Poco después, el ministro de Defensa israelí, Israel Katz, remarcó que “las FDI atacaron a cientos de terroristas de Hezbollah en un bombardeo por sorpresa contra sedes en todo Líbano” y agregó que “es el mayor golpe concentrado contra Hezbollah desde la operación 'busca'”, según un comunicado facilitado por su oficina.
Katz hizo así referencia a la operación israelí en septiembre de 2024 en la que hizo estallar miles de 'buscas' y cientos de walkie-talkies supuestamente usados por miembros del grupo en Siria y Líbano, que dejaron más de 40 muertos y 3.500 heridos y que fueron duramente condenados por la mayoría de la comunidad internacional.
“Felicitaciones a las FDI por una ejecución perfecta y al primer ministro, Benjamin Netanyahu, por encabezar la decisión e insistir en la idea de separar los escenarios de Irán y Líbano”, recalcó el jefe de la cartera de Defensa, en referencia al paso del mandatario de desvincular sus operaciones en territorio libanés del citado acuerdo de alto el fuego.
Nuevas amenazas de asesinato al líder de Hezbollah
Katz también puntualizó que Israel “insistió en separar Irán y Líbano para cambiar la realidad en Líbano y eliminar las amenazas a los residentes del norte (de Israel)”, antes de reseñar que el líder de Hezbollah, Naim Qasem, “no entendió lo que (su predecesor, Hasán) Nasralá comprendió en sus últimos momentos”, antes de su asesinato en un bombardeo israelí contra Beirut en septiembre de 2024.
“El Israel posterior al 7 de octubre (de 2023, fecha de los ataques encabezados por Hamás contra el país) no es el mismo Israel del pasado y no aceptará ninguna amenaza o daño a sus ciudadanos, ni desde Irán ni desde Líbano”, señaló. “Advertimos a Qasem que Hezbollah pagaría un precio muy alto por atacar Israel en nombre de Irán y hoy hemos cumplido otro paso en esta promesa”, dijo.

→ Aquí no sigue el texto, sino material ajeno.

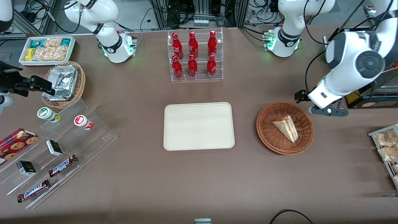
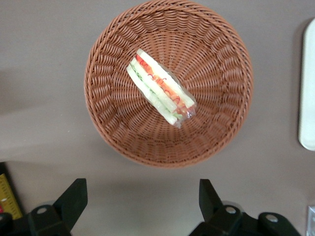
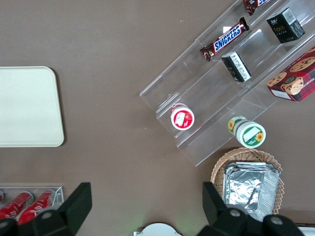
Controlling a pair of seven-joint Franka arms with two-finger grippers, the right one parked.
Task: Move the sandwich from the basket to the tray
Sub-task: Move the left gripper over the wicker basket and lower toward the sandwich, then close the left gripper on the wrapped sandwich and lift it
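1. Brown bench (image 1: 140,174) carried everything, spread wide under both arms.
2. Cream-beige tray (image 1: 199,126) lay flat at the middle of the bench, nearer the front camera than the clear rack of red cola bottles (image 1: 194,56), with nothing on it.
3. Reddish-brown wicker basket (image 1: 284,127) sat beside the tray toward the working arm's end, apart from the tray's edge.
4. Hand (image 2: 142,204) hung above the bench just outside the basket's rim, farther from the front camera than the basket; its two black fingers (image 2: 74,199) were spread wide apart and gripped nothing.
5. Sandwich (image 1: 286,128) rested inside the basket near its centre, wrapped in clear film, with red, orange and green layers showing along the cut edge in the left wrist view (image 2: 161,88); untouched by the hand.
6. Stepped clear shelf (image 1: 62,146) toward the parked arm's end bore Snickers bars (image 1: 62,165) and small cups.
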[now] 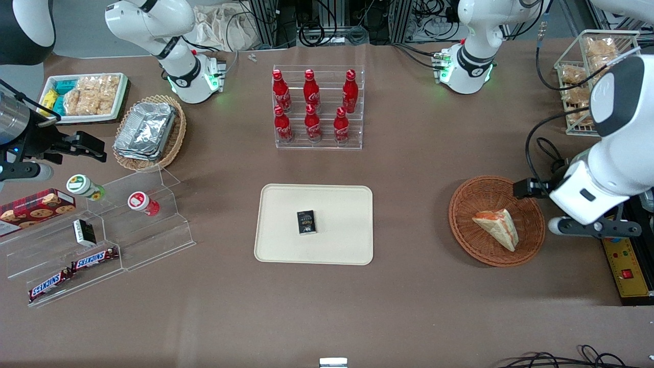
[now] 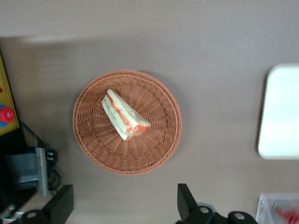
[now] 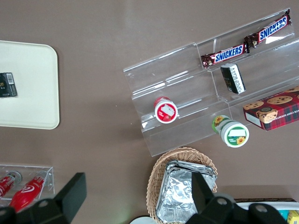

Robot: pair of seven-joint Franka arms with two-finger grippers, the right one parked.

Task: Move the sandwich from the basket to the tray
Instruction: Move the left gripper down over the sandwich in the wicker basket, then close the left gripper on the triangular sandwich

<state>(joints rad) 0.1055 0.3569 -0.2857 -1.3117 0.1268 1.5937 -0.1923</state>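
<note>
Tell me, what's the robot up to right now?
Gripper open, hovering above the basket. Sandwich lying in basket, not yet grasped. Tray holds a small black box; room remains beside it.

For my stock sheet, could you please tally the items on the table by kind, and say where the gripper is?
Cola bottles: 6
Snickers bars: 2
Lidded cups: 2
Small black boxes: 2
Cookie box: 1
Sandwich: 1, in the basket
Total: 14
The gripper hangs open above the basket.
</note>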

“El turno personal del architerrorista Naim Qasem también llegará”, afirmó, en una nueva amenaza directa de asesinar al jefe de Hezbollah. “Las FDI siguen operando con vigor en Líbano para repeler las amenazas y afectar las capacidades de Hezbollah, en línea con la política establecida. Prometimos seguridad a los residentes del norte y es exactamente lo que haremos”, añadió.
Las autoridades libanesas denunciaron tras los ataques que hay “cientos de mártires y heridos” por la oleada de bombardeos, mientras que el primer ministro de Líbano, Nawaf Salam, criticó que “Israel continúe ampliando sus agresiones” y atacando “barrios residenciales densamente poblados”. “Las víctimas han sido civiles desarmados en varias partes de Líbano, y en particular en la capital, Beirut”, lamentó.

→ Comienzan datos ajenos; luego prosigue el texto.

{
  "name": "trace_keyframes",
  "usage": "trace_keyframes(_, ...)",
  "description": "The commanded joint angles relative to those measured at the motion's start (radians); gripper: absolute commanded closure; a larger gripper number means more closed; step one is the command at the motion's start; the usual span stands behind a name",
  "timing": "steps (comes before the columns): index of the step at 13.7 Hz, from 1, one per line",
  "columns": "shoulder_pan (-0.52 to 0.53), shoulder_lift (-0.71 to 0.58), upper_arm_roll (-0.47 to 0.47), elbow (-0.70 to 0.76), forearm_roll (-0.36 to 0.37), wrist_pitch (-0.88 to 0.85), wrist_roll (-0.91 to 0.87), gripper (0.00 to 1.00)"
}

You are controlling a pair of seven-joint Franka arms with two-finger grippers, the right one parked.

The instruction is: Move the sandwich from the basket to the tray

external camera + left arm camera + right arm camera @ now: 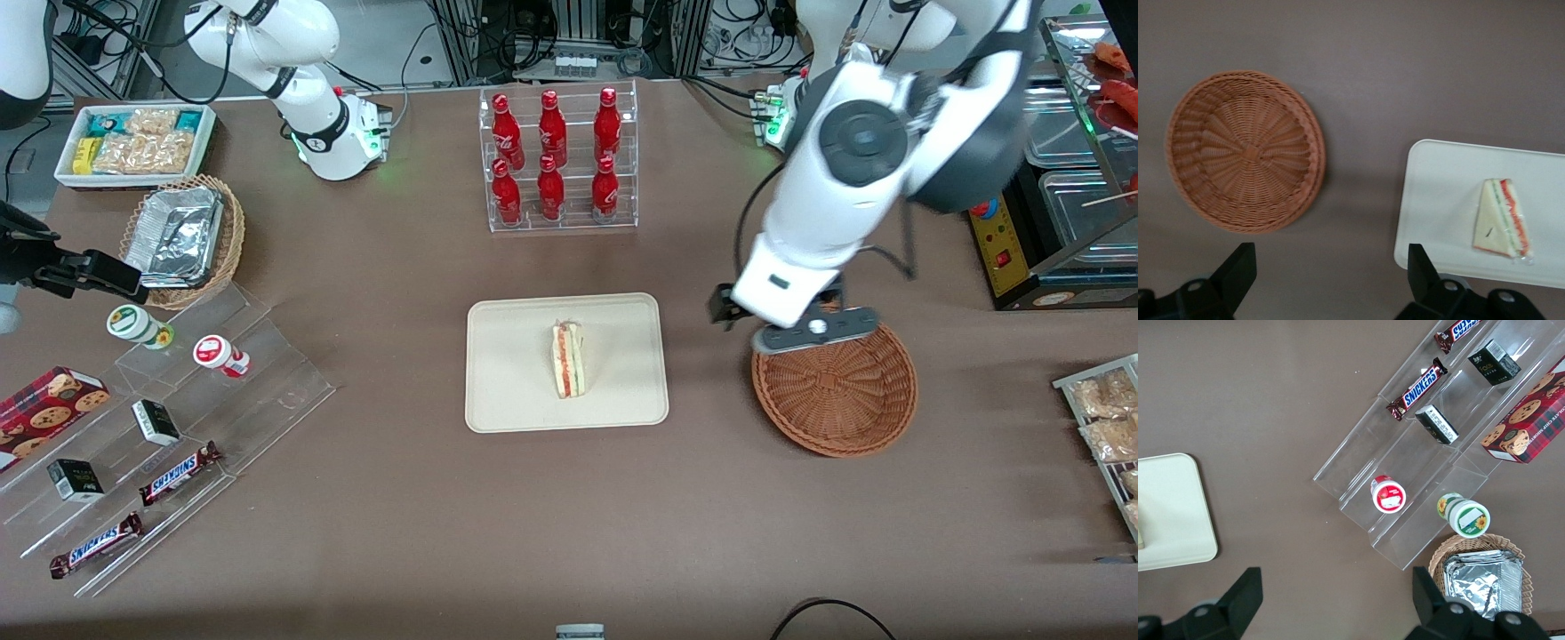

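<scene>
Now sandwich point(569, 359) mid-tray point(507, 400); gripper point(1331, 267) spread wide above basket point(836, 400) rim.

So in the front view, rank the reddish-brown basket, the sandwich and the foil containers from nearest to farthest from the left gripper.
The left gripper, open, hangs over the basket's rim.
1. Basket: directly under the gripper.
2. Sandwich: on the tray, mid-table.
3. Foil containers: in the tan basket toward the parked arm's end.
</scene>
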Motion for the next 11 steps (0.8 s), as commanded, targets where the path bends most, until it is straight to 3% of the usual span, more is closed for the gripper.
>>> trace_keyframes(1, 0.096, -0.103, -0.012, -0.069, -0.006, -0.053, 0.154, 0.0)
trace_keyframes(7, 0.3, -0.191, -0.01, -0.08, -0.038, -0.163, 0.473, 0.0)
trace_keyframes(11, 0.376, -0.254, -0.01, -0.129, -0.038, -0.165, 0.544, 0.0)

En tanto, recordó que las autoridades libanesas aplaudieron el alto el fuego anunciado de madrugada entre Estados Unidos e Irán y agregó que Beirut “intensificó sus esfuerzos” para lograr que el pacto “incluyera a Líbano”. Salam apuntó por ello contra Israel por “no prestar atención a los esfuerzos regionales e internacionales para detener la guerra”.
Previamente, el Ejército israelí había confirmado la suspensión de sus ataques contra Irán tras alto el fuego, si bien aclaró en que mantenía su ofensiva en Líbano, después de que Netanyahu insistiera en que el acuerdo de alto el fuego no incluye al país, a pesar de que Pakistán afirmara que sí lo hacía.

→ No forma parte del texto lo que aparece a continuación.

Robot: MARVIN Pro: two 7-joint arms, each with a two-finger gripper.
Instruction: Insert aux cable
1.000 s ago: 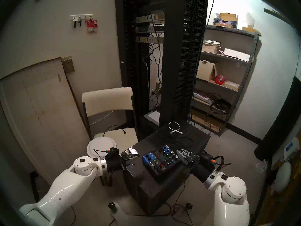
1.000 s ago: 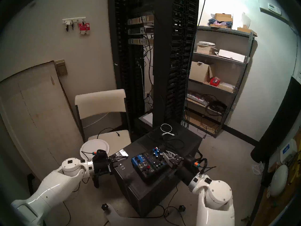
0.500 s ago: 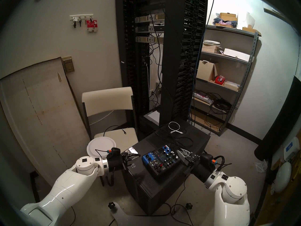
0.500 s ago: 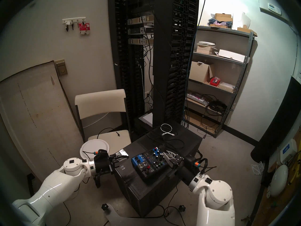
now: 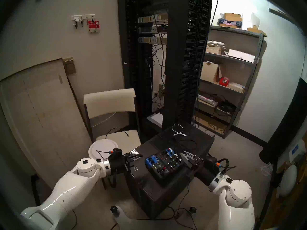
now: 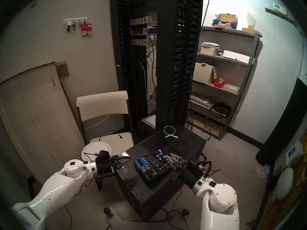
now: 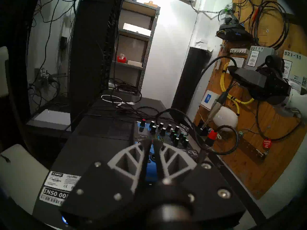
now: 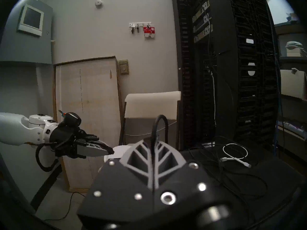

Por su parte, el presidente libanés, Joseph Aoun, aplaudió la tregua y pidió “una paz regional que incluya a Líbano”, mientras que Hezbollah aseguró que “está en el umbral de una gran victoria histórica”, si bien reclamó a la población que no regrese a sus hogares en el sur del país ante la continuación de la ofensiva de Israel.
Las autoridades libanesas elevaron en su último balance, publicado el martes, a más de 1.500 los muertos y 4.600 los heridos por los ataques de Israel, que dejan además más de un millón de desplazados, mientras que al menos otras 200.000 cruzaron a la vecina Siria desde el 2 de marzo, de acuerdo a los datos del Alto Comisionado de la ONU para los Refugiados (ACNUR).